### Work instructions
Go through the entries below, tally each line with the string "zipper", and give the final number by itself.

### Records to use
+ + +

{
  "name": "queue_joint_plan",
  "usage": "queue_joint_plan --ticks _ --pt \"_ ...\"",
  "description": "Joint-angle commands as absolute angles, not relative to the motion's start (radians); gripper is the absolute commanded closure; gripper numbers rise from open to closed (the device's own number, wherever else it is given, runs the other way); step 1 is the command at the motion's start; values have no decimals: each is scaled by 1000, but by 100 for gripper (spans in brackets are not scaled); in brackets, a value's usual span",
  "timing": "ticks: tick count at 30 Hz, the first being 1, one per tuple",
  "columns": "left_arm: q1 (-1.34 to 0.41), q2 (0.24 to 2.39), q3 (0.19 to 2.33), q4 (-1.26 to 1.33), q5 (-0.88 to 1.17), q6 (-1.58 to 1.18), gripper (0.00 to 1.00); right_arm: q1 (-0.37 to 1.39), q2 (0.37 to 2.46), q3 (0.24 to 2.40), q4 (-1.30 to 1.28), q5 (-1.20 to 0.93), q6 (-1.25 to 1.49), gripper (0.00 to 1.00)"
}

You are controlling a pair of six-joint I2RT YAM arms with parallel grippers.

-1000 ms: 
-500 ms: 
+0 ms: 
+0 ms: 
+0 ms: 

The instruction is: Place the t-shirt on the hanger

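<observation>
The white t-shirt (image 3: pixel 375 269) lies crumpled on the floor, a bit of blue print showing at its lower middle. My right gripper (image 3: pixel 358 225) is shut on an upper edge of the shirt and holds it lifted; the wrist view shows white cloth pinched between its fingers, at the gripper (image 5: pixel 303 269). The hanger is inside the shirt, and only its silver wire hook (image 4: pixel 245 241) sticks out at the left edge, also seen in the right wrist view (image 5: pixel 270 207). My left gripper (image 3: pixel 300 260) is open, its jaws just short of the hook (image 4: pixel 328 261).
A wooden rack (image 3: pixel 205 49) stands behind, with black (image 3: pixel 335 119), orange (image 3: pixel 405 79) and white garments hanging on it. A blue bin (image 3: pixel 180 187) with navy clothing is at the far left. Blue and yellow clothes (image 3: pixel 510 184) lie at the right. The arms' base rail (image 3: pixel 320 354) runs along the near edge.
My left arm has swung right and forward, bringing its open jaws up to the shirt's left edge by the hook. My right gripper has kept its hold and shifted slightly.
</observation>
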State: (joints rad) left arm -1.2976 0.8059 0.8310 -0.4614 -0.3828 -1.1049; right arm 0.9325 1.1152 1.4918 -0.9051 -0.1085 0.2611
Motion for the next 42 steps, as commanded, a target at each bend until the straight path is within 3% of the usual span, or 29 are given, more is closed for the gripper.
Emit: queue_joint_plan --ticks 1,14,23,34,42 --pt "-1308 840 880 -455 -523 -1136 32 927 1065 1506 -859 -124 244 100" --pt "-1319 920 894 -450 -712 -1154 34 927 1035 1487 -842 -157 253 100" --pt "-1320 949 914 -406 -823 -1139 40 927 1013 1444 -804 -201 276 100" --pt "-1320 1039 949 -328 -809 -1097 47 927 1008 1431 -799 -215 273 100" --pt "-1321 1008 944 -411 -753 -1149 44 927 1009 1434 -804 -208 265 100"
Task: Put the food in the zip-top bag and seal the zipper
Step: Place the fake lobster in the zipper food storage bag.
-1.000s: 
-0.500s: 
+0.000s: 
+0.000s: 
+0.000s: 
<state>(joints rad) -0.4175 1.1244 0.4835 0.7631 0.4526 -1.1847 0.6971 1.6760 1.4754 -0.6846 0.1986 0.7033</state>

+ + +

### Task result
2